Work instructions -
For the records below, say how many lines contain the string "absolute". Give the number only.

Top of Task inputs

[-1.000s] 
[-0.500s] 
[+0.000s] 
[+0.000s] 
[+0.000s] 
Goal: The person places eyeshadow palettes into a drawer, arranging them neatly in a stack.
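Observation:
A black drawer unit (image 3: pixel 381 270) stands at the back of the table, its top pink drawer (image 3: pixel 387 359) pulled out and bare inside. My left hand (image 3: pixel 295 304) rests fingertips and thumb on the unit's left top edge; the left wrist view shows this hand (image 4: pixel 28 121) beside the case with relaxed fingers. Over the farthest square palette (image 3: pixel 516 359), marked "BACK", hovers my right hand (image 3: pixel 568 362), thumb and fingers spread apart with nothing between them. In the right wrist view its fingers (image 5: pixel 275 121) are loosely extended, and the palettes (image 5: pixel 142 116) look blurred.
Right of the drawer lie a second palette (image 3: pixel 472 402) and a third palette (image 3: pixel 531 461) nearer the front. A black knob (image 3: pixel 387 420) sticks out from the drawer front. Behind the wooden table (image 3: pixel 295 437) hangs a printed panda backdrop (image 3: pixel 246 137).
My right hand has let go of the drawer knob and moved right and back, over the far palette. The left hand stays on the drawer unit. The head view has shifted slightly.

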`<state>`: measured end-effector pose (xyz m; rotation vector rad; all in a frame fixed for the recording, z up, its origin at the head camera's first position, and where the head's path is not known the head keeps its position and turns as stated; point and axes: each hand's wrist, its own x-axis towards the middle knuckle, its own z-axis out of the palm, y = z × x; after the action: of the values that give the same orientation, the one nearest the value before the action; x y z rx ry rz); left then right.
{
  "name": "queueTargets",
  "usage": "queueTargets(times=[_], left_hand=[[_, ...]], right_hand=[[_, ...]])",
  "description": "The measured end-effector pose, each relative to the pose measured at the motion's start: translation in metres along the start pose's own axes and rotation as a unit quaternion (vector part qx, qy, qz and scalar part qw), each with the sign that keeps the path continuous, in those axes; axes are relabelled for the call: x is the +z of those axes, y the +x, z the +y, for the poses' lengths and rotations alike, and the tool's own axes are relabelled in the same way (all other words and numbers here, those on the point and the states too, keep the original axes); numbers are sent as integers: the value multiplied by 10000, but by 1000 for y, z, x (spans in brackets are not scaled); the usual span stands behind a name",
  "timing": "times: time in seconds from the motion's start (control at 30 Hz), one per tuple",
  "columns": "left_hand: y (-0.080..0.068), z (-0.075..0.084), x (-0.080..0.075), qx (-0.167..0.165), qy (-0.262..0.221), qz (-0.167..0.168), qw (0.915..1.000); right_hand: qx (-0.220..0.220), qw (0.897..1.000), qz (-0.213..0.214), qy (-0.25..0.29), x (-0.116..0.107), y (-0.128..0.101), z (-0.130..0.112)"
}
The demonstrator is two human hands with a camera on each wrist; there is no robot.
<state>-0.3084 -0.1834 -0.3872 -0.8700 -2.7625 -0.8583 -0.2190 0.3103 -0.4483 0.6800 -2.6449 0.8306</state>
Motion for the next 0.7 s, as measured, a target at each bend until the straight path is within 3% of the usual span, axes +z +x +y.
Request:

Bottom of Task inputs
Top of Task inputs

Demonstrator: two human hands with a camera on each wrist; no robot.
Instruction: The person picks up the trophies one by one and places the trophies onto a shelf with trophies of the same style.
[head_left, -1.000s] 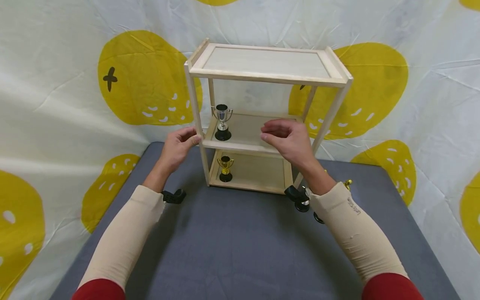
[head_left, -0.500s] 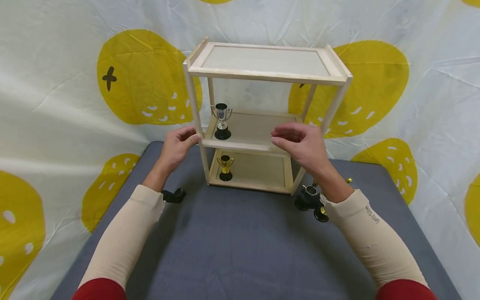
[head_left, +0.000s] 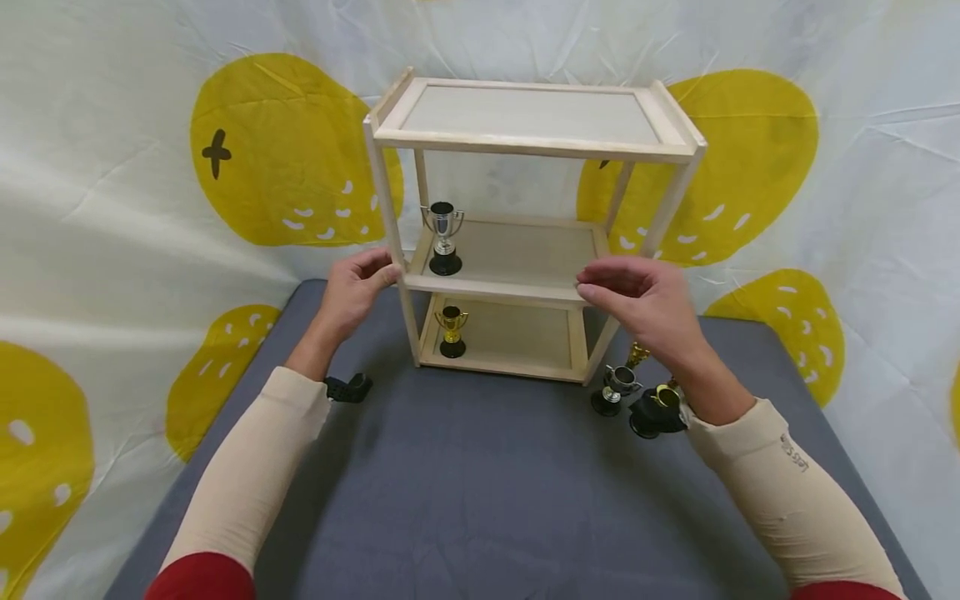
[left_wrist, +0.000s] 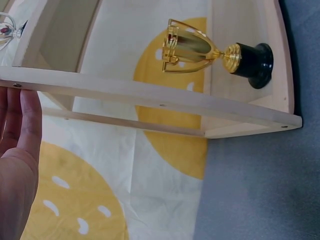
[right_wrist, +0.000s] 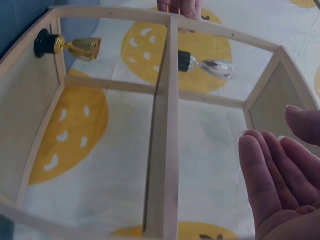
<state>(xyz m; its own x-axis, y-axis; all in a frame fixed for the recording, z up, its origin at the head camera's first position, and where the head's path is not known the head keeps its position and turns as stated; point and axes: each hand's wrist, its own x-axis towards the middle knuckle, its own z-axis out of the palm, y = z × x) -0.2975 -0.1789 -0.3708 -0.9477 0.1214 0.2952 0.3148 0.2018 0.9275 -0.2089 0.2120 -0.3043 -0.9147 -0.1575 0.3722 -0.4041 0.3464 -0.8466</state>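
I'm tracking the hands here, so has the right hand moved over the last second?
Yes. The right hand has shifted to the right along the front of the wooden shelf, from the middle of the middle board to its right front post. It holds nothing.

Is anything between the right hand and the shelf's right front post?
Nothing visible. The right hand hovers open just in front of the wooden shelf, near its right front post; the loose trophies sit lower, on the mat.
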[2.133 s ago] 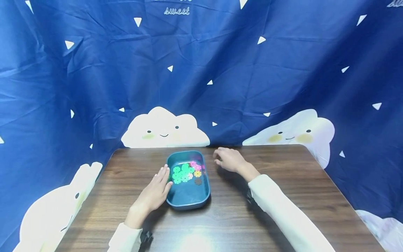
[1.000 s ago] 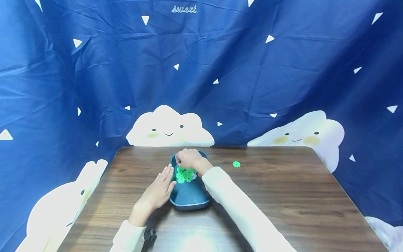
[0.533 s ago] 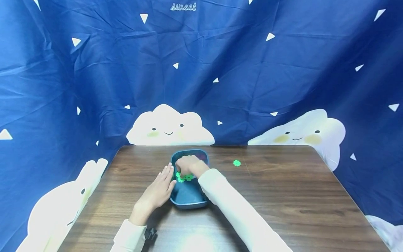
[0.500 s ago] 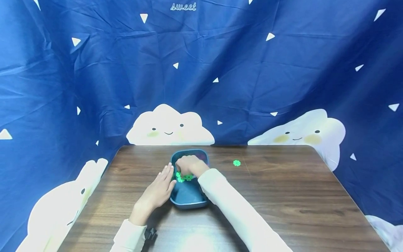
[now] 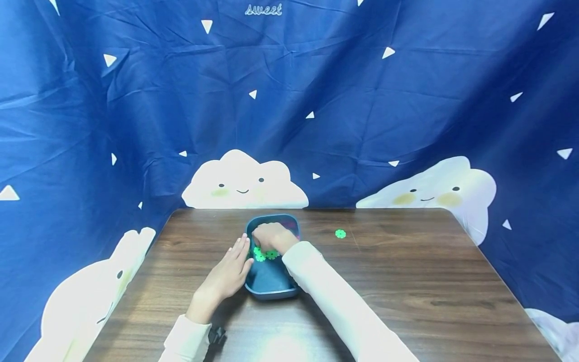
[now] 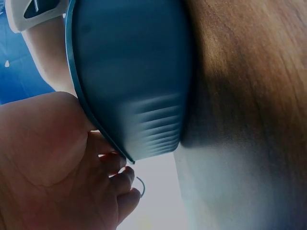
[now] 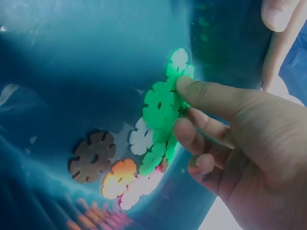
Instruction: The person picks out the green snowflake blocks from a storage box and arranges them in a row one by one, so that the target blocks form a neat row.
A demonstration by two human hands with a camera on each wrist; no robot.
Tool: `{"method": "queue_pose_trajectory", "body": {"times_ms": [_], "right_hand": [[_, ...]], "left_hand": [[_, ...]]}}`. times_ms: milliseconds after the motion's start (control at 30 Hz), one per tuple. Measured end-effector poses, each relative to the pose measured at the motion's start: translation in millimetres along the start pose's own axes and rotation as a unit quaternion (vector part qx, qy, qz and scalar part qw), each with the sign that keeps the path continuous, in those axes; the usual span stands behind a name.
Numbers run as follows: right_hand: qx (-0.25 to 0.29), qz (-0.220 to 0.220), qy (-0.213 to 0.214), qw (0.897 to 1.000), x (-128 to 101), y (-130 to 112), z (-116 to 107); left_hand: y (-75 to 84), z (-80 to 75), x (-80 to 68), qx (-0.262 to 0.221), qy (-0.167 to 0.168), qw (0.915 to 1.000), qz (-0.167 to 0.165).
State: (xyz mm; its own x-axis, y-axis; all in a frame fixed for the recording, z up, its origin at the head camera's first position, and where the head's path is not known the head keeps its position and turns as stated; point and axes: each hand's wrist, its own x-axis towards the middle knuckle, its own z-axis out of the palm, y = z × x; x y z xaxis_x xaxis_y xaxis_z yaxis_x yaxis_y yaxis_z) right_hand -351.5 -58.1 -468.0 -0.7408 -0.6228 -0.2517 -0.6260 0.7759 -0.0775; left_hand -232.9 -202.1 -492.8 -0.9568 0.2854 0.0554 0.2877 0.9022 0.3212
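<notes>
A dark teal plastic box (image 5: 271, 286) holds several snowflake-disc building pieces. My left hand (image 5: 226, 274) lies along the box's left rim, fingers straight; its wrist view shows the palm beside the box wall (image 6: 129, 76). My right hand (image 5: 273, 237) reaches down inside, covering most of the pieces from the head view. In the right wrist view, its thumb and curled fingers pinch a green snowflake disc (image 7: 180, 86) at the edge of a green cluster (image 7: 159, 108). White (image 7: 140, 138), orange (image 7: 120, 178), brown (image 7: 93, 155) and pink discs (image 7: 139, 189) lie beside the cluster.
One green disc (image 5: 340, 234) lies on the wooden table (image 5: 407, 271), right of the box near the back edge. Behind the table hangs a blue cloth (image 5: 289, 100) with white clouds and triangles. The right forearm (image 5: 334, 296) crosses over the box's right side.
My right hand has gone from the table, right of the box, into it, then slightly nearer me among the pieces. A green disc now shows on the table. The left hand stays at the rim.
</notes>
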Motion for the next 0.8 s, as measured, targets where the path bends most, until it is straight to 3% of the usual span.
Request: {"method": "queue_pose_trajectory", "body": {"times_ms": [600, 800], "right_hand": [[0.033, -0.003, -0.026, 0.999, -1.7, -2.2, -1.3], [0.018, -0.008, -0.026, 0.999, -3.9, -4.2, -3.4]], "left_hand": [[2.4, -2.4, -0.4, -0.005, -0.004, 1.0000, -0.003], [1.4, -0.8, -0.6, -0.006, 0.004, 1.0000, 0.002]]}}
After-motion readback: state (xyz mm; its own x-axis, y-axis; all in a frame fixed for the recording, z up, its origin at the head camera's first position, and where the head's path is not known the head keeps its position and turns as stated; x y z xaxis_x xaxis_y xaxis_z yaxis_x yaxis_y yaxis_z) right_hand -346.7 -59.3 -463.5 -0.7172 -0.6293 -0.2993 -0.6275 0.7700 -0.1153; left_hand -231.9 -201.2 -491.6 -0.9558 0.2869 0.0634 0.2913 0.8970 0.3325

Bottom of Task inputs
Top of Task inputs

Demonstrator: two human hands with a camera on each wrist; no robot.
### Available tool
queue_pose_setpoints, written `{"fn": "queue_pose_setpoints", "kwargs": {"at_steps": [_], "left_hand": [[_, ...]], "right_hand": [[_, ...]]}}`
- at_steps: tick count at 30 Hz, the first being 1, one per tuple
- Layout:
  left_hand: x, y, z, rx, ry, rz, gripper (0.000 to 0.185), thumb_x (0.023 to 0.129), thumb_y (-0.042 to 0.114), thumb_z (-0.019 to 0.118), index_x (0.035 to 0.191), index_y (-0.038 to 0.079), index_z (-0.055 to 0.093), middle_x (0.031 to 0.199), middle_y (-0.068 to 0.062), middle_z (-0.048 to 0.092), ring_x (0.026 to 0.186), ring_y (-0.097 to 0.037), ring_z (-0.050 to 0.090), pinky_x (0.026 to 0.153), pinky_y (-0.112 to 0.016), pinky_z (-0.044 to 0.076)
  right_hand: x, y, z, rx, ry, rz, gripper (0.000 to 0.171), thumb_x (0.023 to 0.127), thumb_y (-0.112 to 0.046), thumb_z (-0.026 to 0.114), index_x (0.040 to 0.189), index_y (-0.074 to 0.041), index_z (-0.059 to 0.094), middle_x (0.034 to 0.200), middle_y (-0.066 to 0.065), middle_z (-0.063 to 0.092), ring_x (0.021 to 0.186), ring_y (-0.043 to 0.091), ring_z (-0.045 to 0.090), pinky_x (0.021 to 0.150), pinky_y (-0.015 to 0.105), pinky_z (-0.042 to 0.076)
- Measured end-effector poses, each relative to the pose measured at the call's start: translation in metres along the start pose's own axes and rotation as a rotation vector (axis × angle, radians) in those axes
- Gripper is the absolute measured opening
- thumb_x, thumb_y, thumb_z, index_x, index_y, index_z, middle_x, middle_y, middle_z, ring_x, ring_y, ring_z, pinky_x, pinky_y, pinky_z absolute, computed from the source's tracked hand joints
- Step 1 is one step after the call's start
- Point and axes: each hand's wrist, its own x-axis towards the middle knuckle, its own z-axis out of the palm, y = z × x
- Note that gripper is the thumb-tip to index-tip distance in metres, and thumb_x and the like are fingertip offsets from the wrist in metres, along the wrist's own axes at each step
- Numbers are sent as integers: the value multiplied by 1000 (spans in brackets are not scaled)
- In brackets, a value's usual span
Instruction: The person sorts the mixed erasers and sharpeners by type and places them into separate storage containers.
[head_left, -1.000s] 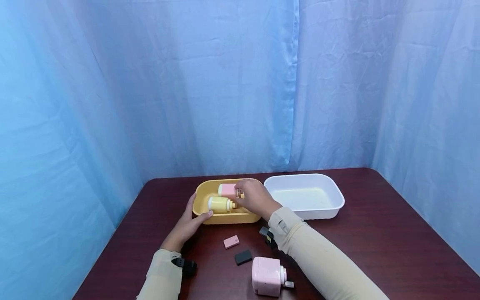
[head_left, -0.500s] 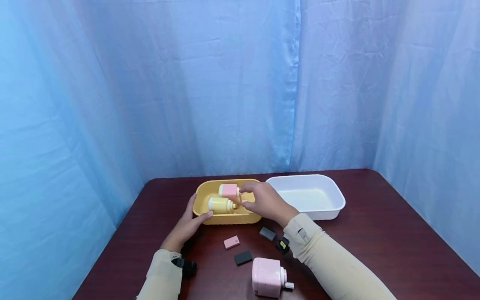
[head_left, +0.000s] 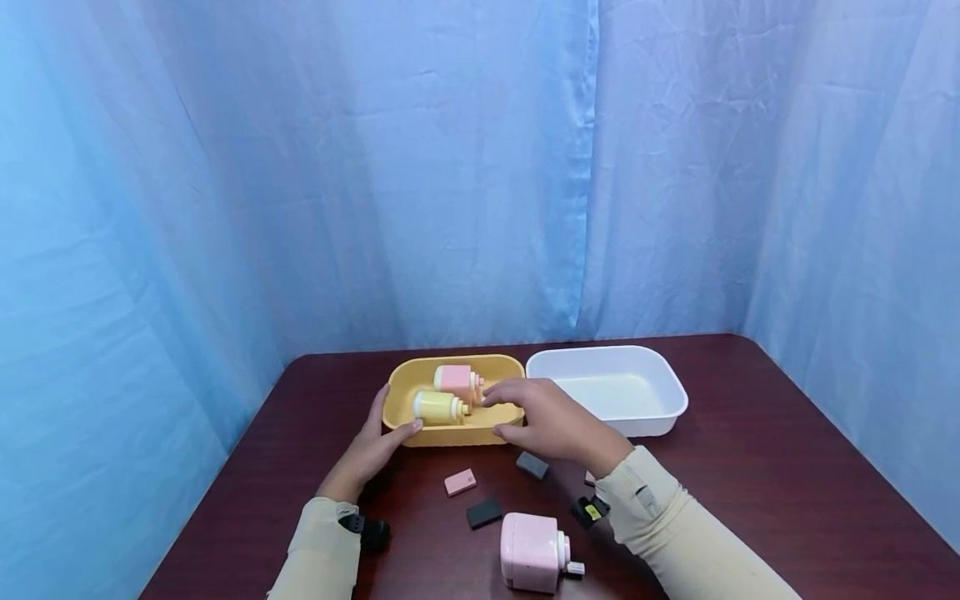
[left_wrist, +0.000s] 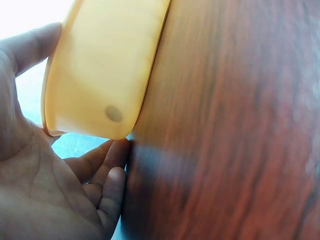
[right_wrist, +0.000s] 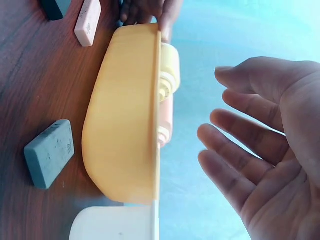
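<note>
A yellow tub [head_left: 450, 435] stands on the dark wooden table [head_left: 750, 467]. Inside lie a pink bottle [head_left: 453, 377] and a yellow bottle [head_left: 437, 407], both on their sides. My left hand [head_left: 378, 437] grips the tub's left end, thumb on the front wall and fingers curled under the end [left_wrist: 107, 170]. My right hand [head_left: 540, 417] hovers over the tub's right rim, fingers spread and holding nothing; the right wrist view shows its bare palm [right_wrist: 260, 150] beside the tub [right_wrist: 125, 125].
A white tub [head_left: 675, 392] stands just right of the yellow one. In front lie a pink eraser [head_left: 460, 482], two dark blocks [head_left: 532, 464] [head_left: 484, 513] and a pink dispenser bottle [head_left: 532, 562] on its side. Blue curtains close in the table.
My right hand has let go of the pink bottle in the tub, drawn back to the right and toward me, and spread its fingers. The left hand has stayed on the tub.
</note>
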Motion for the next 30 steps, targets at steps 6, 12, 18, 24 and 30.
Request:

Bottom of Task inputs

Response -
2